Short basecalled R9.4.1 reads using both trained and default models in bonito, but not in guppy

Question

Short basecalled R9.4.1 reads using both trained and default models in bonito, but not in guppy

andreaswallberg opened this issue 8 months ago · comments

Dear developers,

We are training our own models for non-model organisms using R9.4.1 data, focusing our efforts towards data associated with protein-coding genes. When we use bonito to basecall our data using either our own trained model or the default models, we observe that the output reads are often only 50% as long as compared to the reads produced with guppy using the same FAST5 resources. We also get many more reads, especially when using our own model. While we are improving the base-level quality of the reads, we are concerned by the short resulting reads.

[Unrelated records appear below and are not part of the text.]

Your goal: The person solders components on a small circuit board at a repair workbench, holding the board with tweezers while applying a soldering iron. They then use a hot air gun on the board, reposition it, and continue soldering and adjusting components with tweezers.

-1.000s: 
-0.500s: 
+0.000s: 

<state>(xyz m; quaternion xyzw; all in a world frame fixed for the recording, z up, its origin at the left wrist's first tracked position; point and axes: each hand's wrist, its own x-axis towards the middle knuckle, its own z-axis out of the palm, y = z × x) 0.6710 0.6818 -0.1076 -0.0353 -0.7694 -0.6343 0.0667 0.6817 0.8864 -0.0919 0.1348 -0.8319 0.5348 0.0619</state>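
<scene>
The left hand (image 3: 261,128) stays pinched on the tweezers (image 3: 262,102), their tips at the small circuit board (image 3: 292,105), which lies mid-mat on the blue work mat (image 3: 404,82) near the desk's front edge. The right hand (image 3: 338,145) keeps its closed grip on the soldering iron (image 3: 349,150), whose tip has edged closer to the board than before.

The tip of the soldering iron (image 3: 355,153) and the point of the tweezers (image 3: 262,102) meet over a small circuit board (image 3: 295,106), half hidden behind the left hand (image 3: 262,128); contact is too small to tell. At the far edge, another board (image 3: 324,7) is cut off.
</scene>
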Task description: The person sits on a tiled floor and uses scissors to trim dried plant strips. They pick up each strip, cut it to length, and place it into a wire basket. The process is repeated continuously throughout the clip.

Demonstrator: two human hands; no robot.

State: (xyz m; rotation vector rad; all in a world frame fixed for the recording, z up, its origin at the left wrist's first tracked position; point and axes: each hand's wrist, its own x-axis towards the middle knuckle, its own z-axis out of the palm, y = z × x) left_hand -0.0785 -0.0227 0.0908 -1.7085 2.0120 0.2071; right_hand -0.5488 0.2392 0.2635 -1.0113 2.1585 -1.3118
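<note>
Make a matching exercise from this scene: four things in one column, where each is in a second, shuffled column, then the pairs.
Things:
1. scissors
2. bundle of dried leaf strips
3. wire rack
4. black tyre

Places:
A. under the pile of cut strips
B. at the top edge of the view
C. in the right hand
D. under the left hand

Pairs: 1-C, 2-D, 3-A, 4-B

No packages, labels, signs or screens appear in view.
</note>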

We wonder if there is some sort of clipping in the algorithm, e.g. that basecalling only proceeds until a point where the local quality score has dropped by some level compared to the overall quality of the read, and then terminates the calling at that point.

We have also noticed that older versions of bonito had default settings seemingly more in tune with R9 data, while newer versions seem to be adapted to R10 data. Perhaps this indirectly mirrors internal changes to the algorithms too, such that the current implementation of bonito does not fit legacy R9.4.1 data as well as it used to.

For the legacy R9.4.1 data we are currently exploring, would you recommend using an older version of bonito?